**Try it:** Among the lines of the listing below, retype exactly those from the one containing "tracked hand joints" through the one containing "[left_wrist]", both included. Do not include pictures.

**Provided data:**
──────────────────────────────

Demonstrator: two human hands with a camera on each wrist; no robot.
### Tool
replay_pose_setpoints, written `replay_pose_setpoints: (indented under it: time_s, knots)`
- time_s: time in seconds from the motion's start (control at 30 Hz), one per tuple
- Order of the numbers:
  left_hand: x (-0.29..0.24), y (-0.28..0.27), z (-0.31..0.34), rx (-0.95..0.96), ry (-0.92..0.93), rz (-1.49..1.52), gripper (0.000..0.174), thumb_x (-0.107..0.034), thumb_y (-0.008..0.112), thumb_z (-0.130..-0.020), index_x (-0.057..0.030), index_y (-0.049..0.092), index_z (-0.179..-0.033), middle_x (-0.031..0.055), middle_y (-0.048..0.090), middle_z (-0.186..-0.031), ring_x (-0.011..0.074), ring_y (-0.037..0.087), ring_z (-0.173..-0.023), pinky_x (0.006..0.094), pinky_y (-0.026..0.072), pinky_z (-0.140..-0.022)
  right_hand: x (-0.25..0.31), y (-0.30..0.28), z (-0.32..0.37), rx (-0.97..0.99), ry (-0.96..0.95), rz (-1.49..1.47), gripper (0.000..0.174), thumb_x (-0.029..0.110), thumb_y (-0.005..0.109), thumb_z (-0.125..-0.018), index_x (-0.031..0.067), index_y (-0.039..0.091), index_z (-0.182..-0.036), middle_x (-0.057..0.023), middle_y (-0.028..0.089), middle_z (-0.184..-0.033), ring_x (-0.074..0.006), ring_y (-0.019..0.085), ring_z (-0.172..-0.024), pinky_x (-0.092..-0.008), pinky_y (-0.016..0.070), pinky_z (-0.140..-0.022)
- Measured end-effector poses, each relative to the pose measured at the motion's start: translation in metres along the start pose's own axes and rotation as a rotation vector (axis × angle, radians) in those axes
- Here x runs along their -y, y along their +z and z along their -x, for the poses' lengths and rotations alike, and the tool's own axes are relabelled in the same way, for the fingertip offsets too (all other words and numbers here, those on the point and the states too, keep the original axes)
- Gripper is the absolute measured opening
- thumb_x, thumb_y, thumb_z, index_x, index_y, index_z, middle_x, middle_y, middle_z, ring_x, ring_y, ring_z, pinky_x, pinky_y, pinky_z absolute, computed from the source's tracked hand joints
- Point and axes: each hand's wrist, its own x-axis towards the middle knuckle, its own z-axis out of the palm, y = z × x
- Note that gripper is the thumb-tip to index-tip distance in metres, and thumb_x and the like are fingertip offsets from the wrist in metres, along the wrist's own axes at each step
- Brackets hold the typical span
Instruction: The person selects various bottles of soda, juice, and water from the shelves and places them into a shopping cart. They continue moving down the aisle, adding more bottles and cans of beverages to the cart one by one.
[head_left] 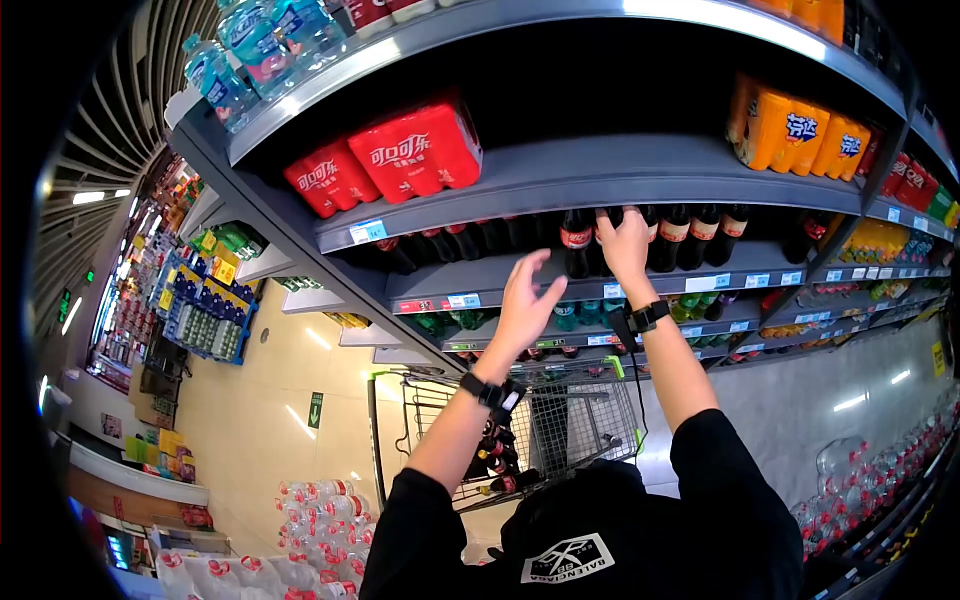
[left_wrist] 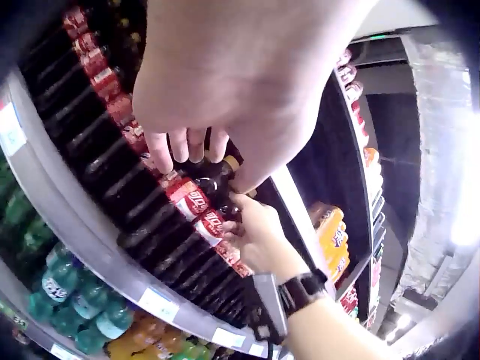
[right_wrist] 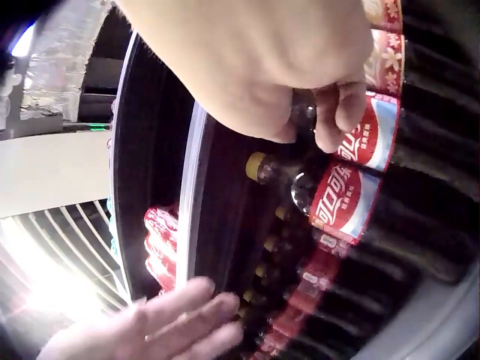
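Note:
My right hand (head_left: 626, 245) reaches into the lower shelf with its fingers curled round the neck of a cola bottle (right_wrist: 369, 135). Another cola bottle (head_left: 577, 238), with a red label and a yellowish cap, stands right beside it. In front of that bottle my left hand (head_left: 528, 302) hovers with spread, relaxed fingers and nothing in them. More cola bottles (head_left: 704, 232) stand in a row to the right. In the left wrist view, the right hand (left_wrist: 259, 234) shows at the bottle tops, beyond the left fingers.
Red cola packs (head_left: 418, 150) and orange soda packs (head_left: 797, 128) sit on the shelf (head_left: 600, 170) above. A shopping cart (head_left: 590, 405) with several bottles stands below my arms. Wrapped clear bottles (head_left: 325, 525) are stacked on the floor behind at left.

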Motion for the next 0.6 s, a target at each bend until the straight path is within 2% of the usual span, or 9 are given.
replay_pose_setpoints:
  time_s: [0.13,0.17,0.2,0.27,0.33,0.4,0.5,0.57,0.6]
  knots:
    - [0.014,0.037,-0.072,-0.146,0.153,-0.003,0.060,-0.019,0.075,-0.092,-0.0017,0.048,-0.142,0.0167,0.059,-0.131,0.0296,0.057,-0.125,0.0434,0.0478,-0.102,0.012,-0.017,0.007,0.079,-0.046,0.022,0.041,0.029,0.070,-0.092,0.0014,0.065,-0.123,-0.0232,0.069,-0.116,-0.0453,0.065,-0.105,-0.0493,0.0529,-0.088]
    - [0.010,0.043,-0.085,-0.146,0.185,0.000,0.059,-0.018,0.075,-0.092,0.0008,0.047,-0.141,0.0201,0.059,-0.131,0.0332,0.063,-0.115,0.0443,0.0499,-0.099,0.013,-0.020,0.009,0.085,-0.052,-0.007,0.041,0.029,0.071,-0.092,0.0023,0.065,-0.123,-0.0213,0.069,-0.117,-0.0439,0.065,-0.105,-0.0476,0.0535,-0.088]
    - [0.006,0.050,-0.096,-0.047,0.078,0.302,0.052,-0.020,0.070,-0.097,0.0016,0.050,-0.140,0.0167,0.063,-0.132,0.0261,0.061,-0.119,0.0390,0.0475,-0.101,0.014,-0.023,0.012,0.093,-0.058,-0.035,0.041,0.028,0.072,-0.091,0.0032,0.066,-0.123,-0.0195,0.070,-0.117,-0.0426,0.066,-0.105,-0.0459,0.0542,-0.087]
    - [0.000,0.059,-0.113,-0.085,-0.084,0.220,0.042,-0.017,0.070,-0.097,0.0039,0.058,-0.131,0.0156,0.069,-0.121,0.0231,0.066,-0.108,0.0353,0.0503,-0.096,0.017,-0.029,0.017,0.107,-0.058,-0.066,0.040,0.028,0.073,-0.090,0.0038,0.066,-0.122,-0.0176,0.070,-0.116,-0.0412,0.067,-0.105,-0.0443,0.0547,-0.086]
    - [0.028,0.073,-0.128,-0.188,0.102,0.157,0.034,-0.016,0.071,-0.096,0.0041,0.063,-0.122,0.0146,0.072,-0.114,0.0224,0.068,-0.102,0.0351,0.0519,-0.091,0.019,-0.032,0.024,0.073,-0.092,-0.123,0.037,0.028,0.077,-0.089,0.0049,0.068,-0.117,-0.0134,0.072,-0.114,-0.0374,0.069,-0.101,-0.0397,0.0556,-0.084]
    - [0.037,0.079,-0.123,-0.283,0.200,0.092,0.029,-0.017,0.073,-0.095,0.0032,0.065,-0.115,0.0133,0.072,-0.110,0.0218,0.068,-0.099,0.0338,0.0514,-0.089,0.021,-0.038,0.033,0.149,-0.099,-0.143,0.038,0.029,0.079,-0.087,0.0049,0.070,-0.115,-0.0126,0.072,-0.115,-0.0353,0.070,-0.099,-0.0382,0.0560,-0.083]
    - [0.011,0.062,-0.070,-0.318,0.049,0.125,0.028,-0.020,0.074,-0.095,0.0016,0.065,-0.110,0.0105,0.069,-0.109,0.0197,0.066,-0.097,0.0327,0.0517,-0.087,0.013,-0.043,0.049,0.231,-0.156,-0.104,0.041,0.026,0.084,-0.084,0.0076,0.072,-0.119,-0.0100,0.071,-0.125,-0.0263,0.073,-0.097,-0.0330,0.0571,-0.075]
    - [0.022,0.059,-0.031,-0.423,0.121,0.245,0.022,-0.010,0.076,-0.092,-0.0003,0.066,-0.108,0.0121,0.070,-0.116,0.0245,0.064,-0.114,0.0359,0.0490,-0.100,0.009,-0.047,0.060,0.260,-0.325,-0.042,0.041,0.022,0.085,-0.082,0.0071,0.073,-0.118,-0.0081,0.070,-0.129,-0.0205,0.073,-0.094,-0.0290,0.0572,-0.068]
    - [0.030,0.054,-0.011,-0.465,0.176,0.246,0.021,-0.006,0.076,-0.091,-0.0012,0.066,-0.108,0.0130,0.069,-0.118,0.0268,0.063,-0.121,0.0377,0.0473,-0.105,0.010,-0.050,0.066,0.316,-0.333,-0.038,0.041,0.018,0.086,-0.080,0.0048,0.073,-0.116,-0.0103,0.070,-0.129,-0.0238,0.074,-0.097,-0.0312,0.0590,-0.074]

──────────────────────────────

**Solution to this problem:**
- thumb_x, thumb_y, thumb_z, index_x, index_y, index_z, middle_x, middle_y, middle_z, ring_x, ring_y, ring_z, pinky_x, pinky_y, pinky_z absolute, computed from the source's tracked hand joints
- Point and axes: each hand's wrist, its own x-axis towards the middle knuckle, its own z-axis out of the palm, y = z × x
- Note that gripper is the thumb-tip to index-tip distance in metres, and thumb_x and the like are fingertip offsets from the wrist in metres, along the wrist's own axes at each step
- Brackets hold the typical span
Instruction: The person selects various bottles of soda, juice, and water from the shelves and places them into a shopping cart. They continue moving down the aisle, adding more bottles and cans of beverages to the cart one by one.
[head_left] 
[left_wrist] 

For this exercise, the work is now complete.